しかし、国連海軍出撃の報を受けても、ドイツは折れなかった。
「停戦に応じる気はない……。そんなことが……」
「一先ずはイギリスまで進出して圧力を掛けましょう?」
「そ、そうですね。まずは圧力から、ですよね」
国連海軍はイギリスに到着し、ドイツに間近から圧力を掛けつつ停戦を迫る。しかしドイツは逆に主力艦隊を本土に集結させ、国連海軍に対抗する構えを見せる。
「ドイツは、本当にやる気なのかな……?」
「ここまで言って聞く耳を持たないのであれば、彼らは本気でしょう。わたくし達はこれまで、命令に従わない勢力に対し武力を行使してきました。大国が相手だという理由だけで引き下がるのであれば、国連軍の意義がなくなってしまいます」
国連軍が大国相手には手を出せないと思われれば、抑止力は崩壊する。長期的な観点で、高雄は全面戦争も辞さない覚悟でいた。

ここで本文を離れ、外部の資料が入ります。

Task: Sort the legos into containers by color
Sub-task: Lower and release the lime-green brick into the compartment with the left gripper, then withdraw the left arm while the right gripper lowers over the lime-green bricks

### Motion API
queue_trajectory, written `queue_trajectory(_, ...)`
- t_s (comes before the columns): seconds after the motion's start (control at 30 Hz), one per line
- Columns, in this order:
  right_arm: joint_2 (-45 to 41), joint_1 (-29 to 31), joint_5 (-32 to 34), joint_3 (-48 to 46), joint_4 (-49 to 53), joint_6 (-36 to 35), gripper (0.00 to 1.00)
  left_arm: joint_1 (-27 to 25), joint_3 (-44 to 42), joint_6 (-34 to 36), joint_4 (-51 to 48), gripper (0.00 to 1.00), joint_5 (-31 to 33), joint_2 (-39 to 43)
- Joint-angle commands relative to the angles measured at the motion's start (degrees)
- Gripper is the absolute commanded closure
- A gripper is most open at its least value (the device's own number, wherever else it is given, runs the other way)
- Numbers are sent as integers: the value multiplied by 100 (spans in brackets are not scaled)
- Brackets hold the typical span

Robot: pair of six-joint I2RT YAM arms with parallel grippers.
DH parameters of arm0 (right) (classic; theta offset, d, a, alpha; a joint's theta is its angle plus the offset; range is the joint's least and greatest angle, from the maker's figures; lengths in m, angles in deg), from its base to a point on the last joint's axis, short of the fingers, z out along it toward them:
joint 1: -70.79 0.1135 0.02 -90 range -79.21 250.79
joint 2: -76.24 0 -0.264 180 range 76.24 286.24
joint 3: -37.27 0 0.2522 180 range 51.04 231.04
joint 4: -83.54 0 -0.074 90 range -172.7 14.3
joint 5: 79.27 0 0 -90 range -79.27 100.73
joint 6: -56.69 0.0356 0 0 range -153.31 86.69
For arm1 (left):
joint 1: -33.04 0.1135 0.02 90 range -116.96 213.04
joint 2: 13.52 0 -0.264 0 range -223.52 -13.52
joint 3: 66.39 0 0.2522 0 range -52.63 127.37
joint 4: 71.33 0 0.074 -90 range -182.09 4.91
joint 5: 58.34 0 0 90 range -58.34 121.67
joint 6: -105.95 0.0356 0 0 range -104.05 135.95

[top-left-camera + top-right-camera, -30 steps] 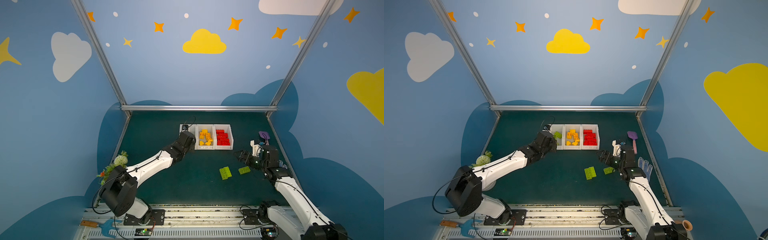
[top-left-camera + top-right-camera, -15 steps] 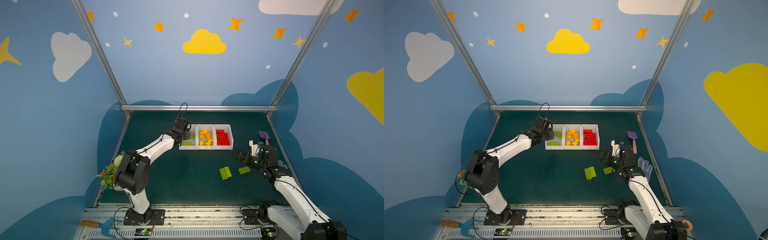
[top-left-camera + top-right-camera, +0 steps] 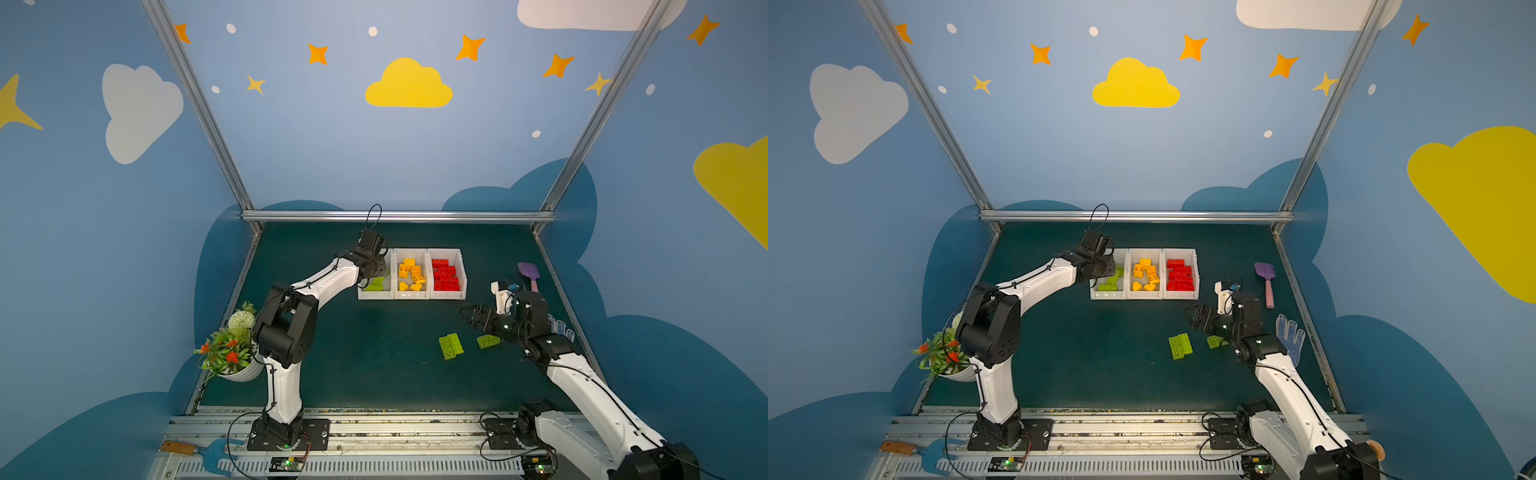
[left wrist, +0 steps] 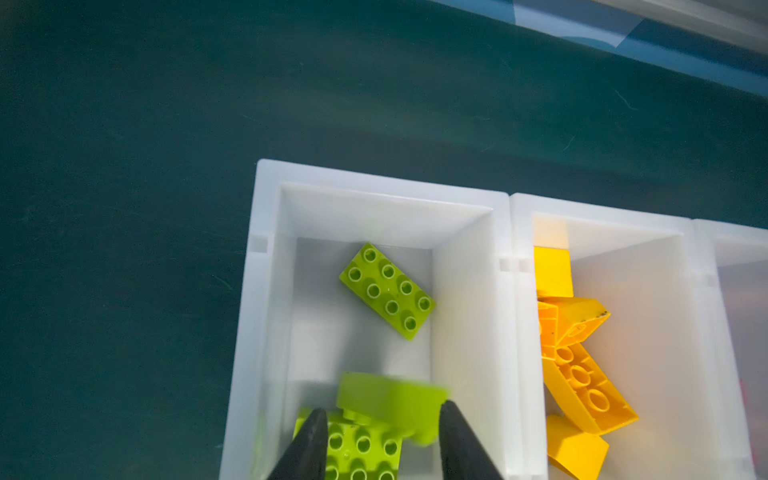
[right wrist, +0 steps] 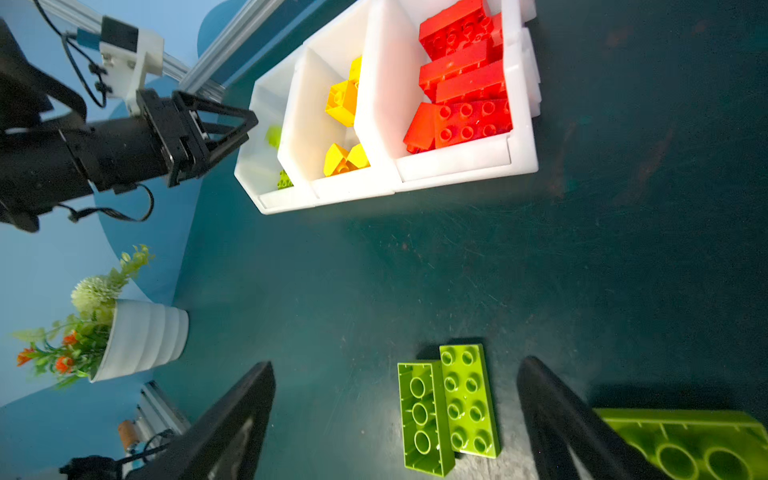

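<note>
Neatly, three bins (image 3: 411, 296) hold green, yellow, red bricks (image 3: 445, 276); loose green bricks (image 3: 451, 345) dot the surface (image 3: 374, 374); both jaws open.

Three white bins (image 3: 411, 295); three loose green bricks (image 3: 451, 347); one potted plant (image 3: 232, 349).

A dark green tabletop (image 3: 374, 365) is carrying three joined white plastic bins (image 3: 411, 296), loose lime-green Lego bricks (image 3: 450, 346) and a purple plastic toy shovel (image 3: 528, 272).
</note>
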Motion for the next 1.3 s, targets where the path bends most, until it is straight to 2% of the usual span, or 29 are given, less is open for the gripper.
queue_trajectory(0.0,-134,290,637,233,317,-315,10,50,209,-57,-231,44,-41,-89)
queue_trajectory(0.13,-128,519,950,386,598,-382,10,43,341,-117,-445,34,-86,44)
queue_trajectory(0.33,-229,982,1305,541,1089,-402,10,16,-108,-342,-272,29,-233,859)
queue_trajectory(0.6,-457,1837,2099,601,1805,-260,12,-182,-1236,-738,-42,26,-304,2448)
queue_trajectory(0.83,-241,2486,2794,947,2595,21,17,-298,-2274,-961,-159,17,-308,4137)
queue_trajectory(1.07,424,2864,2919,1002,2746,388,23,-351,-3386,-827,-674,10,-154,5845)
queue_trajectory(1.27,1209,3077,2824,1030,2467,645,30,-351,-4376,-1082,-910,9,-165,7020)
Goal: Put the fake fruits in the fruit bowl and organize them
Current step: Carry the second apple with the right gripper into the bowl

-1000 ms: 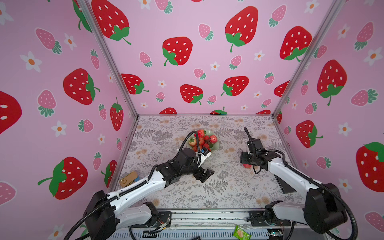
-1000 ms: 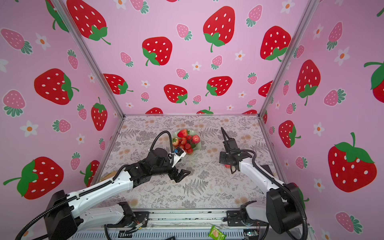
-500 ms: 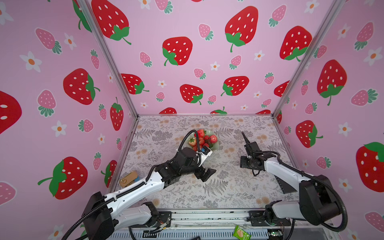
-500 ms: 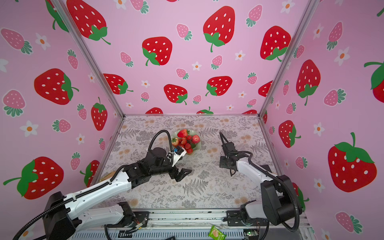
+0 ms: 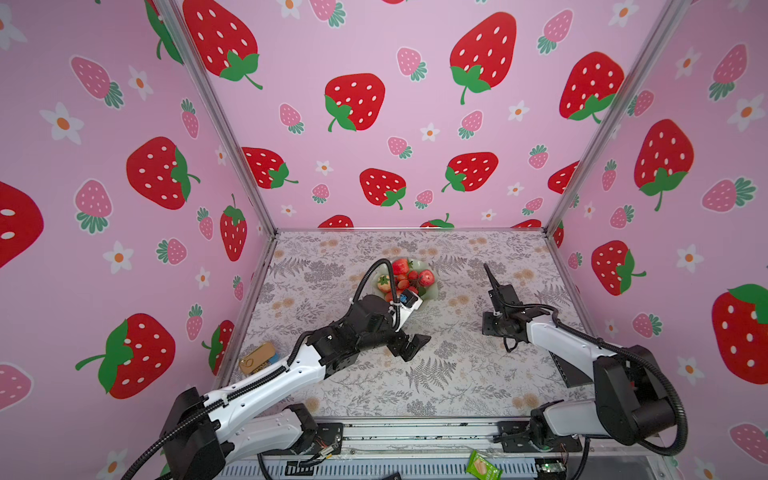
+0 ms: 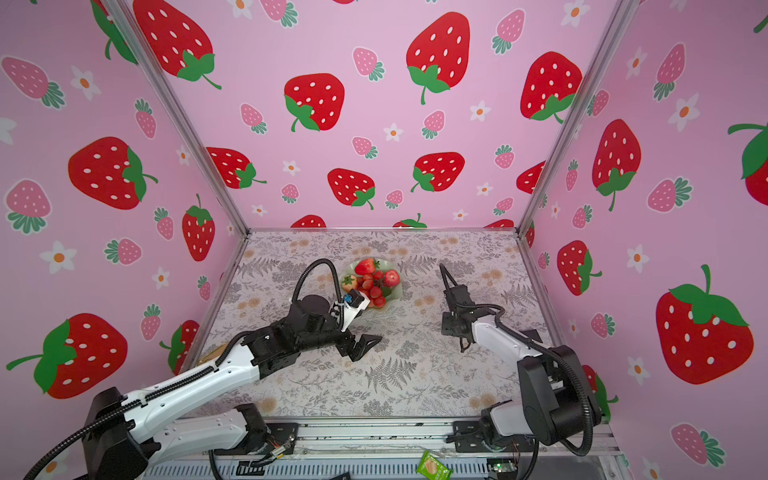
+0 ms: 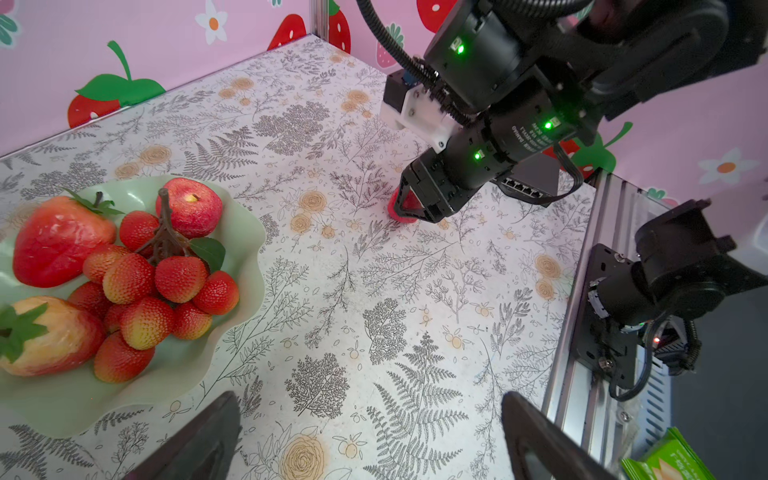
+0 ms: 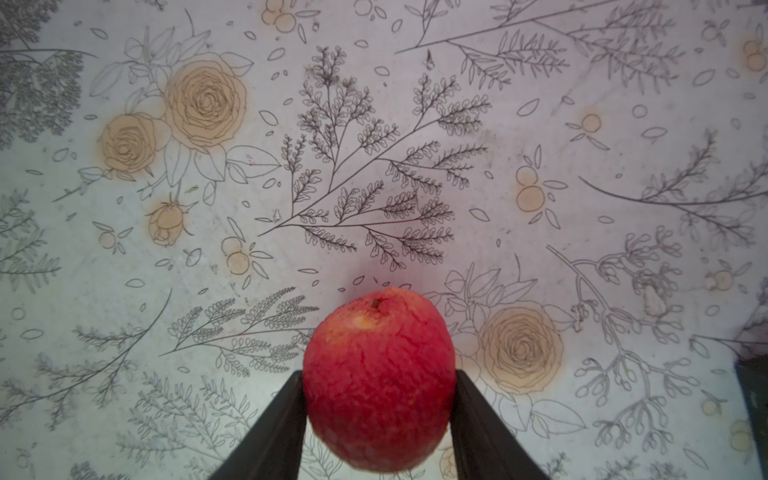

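Right wrist view: the apple (image 8: pixel 378 378) is clamped between the right gripper's (image 7: pixel 409 210) fingers (image 8: pixel 286 415), which press on both its sides. It is down at the floral table (image 8: pixel 374 166), well to the right of the bowl (image 7: pixel 178 365). The bowl holds a strawberry (image 7: pixel 58 241), a paler strawberry (image 7: pixel 45 336), the red cluster (image 7: pixel 166 282) and a second apple (image 7: pixel 189 205). The left gripper (image 5: pixel 409 347) hangs near the bowl's front side, jaws spread wide and empty.

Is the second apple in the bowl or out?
Out. The apple is at the table, apart from the fruit bowl, gripped by the right gripper.
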Controlling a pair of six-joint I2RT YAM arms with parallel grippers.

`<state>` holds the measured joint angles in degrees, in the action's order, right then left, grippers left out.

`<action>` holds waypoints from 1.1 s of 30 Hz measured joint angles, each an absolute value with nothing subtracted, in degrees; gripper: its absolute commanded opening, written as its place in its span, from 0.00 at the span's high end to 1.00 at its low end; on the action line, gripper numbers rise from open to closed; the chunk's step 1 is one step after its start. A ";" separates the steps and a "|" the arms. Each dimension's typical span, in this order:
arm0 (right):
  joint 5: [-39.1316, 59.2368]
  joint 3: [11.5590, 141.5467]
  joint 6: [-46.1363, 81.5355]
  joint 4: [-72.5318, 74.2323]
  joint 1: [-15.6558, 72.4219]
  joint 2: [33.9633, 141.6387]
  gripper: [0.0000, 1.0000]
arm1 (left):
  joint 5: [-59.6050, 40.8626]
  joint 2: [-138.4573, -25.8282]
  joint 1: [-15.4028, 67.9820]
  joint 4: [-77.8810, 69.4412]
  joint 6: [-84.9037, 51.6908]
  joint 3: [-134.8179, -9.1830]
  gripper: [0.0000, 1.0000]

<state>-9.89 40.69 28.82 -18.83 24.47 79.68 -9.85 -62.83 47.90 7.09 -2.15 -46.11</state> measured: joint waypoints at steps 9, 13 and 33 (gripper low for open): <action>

「ツェッペリンさん、ドイツと戦争になるかもしれません。大丈夫、ですか?」
「何を言っておるのだ、妙高。我はとっくにドイツを捨てた身であるし、国連軍の一員だ」
「……ありがとうございます。瑞鶴さん、その、戦えますか?」
「準備は万端よ。いつでも、全面戦争の引き金を引けるわ」
「分かりました。その準備はしておきつつ……ドイツと最後の交渉を行います。ツェッペリンさん、ドイツとの連絡をお願いします」
「うむ。任された」
もしもドイツ海軍と交戦状態に入れば、30分もしないうちに勝敗は決し、どちらかが壊滅することになるだろう。その壊滅的な結末だけは、何としてでも回避しなければならない。